About this task: Reproduce, character for character, the entries from their opening line through the line with "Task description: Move".

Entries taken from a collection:
__________________________________________________

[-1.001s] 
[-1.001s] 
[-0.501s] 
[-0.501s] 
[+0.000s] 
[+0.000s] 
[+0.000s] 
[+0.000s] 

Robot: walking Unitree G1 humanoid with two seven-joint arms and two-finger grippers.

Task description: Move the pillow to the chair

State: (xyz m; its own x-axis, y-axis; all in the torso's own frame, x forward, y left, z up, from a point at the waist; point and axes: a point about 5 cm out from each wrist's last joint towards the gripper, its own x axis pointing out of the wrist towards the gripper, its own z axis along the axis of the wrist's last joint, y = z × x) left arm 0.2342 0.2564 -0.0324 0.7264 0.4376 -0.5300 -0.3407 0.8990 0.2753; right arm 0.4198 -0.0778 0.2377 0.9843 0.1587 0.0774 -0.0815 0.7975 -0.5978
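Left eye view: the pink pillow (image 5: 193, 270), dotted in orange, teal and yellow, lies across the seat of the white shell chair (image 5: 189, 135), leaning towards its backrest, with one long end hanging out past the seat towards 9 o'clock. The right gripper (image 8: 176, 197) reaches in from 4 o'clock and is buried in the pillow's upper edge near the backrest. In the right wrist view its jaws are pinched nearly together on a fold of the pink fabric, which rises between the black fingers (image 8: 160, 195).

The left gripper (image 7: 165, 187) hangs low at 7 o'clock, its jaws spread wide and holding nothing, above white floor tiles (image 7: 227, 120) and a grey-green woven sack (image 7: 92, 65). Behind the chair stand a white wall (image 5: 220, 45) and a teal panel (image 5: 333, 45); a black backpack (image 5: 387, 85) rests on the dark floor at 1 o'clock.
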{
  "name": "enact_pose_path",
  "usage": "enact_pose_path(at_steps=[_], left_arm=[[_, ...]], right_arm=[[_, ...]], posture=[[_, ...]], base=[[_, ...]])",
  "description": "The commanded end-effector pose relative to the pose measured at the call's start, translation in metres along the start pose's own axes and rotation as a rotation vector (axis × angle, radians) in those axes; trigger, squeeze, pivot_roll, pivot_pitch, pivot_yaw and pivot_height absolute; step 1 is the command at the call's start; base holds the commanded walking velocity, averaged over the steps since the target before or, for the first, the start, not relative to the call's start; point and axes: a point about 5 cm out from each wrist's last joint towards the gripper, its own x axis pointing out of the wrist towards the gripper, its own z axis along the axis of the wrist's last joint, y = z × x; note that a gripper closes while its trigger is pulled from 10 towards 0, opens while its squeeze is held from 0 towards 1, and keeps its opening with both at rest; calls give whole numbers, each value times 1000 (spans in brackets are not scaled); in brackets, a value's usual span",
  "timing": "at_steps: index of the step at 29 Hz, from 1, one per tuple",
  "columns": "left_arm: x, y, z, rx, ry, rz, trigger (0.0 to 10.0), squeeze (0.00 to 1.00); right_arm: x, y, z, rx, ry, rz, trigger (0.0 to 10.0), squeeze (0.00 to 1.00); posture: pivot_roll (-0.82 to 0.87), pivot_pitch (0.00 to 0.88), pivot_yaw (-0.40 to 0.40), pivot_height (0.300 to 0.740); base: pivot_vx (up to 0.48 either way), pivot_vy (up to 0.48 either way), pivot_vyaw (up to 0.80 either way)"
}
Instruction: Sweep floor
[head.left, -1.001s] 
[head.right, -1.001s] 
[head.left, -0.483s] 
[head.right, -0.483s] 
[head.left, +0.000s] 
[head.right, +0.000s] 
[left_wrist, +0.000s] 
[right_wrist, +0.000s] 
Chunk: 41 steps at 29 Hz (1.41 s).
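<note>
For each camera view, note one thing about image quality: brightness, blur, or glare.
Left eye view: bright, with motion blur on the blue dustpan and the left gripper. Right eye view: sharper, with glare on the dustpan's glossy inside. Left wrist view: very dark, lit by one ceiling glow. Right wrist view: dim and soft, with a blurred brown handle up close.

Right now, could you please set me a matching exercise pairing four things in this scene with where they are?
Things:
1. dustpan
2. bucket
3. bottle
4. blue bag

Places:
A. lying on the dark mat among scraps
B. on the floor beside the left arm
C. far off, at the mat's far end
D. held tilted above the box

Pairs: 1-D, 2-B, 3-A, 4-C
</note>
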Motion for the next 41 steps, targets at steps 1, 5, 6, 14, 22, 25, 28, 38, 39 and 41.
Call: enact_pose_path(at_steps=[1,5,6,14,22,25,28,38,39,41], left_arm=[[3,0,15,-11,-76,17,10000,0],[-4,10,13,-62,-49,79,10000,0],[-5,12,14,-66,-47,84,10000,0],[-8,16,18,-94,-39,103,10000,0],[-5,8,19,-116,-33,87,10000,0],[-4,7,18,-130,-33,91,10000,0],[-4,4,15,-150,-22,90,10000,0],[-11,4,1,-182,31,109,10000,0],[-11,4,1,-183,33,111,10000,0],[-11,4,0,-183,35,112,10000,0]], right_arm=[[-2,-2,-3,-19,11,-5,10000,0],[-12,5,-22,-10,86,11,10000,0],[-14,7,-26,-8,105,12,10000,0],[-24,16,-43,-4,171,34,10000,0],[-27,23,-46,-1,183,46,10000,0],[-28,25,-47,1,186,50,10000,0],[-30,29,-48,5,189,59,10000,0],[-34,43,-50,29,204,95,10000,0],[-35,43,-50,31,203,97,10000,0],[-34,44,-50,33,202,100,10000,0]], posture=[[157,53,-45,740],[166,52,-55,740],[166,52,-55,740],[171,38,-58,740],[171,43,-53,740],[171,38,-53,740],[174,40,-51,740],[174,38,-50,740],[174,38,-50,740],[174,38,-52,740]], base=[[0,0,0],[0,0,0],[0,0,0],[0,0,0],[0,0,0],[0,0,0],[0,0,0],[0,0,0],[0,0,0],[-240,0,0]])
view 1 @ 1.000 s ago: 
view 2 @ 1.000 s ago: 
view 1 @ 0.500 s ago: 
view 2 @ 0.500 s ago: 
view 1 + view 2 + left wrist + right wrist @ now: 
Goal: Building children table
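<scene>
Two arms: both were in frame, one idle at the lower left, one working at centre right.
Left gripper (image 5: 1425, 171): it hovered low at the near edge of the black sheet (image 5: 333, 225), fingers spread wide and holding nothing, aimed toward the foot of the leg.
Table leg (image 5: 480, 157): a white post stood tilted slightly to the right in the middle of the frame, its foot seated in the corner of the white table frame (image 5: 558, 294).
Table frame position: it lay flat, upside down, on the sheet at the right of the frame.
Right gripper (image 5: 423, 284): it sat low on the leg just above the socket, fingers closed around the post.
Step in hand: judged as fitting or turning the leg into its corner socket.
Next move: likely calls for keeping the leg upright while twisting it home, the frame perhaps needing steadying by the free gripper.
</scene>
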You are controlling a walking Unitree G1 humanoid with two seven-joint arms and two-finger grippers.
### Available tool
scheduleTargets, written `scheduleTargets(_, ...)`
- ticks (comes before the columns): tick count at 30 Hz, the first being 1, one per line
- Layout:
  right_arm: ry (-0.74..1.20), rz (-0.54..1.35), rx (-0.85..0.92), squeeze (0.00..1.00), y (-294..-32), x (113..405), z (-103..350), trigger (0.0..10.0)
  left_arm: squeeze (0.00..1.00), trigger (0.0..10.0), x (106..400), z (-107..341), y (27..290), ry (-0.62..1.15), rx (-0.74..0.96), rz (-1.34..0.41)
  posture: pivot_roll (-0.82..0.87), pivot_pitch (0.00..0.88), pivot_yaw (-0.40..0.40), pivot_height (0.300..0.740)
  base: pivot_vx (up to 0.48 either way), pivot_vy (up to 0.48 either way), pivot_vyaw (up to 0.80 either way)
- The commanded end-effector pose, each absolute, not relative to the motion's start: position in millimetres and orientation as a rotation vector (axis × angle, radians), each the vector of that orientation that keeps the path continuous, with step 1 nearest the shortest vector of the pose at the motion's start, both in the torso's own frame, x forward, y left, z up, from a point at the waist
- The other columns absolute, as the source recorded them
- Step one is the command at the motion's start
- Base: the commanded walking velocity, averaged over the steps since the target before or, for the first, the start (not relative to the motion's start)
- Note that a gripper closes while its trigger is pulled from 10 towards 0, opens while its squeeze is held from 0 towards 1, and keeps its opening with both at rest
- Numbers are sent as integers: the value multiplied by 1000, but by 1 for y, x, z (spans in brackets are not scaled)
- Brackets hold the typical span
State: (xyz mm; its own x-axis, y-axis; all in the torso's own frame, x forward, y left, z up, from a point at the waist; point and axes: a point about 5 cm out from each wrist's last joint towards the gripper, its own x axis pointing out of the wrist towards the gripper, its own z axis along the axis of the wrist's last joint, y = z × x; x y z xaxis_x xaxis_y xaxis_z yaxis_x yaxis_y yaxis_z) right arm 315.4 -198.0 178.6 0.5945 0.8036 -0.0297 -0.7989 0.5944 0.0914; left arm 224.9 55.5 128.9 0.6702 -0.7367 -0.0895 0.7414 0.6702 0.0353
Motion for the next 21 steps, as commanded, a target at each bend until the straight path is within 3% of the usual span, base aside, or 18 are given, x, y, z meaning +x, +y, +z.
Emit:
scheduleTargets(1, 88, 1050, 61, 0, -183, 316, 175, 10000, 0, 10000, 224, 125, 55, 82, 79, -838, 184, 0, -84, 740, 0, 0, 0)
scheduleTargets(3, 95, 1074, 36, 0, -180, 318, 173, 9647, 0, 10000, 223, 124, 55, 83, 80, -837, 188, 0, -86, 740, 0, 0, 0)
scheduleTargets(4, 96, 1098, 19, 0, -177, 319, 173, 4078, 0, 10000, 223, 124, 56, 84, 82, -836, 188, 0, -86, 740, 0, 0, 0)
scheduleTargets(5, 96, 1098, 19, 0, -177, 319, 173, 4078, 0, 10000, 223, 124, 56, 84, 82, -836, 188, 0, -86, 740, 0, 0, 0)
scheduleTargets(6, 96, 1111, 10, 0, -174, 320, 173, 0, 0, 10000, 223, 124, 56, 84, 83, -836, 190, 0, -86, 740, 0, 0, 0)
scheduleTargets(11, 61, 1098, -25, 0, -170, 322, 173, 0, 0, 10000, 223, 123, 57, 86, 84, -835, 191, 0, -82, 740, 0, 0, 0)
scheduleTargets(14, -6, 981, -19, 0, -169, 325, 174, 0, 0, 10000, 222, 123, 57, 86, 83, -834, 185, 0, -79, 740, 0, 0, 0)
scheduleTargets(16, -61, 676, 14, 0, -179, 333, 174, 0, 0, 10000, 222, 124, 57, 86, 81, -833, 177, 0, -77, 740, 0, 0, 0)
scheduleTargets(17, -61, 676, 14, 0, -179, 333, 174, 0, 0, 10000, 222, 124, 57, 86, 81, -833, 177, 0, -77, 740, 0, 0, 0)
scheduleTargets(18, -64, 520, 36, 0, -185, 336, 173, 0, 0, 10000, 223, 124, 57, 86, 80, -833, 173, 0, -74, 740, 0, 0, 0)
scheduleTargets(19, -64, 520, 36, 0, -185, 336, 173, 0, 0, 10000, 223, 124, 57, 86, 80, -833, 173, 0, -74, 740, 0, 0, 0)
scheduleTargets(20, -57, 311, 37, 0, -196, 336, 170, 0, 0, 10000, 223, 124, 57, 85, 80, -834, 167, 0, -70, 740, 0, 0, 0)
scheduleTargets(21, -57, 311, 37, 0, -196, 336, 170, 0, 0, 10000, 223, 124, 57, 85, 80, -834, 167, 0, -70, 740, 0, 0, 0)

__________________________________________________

Answer area:
[-1.001s] 
[-1.001s] 
[-0.501s] 
[-0.501s] 
[+0.000s] 
[+0.000s] 
[+0.000s] 
[+0.000s] 

Robot: walking Unitree G1 humanoid with two seven-joint arms and two-finger grippers.

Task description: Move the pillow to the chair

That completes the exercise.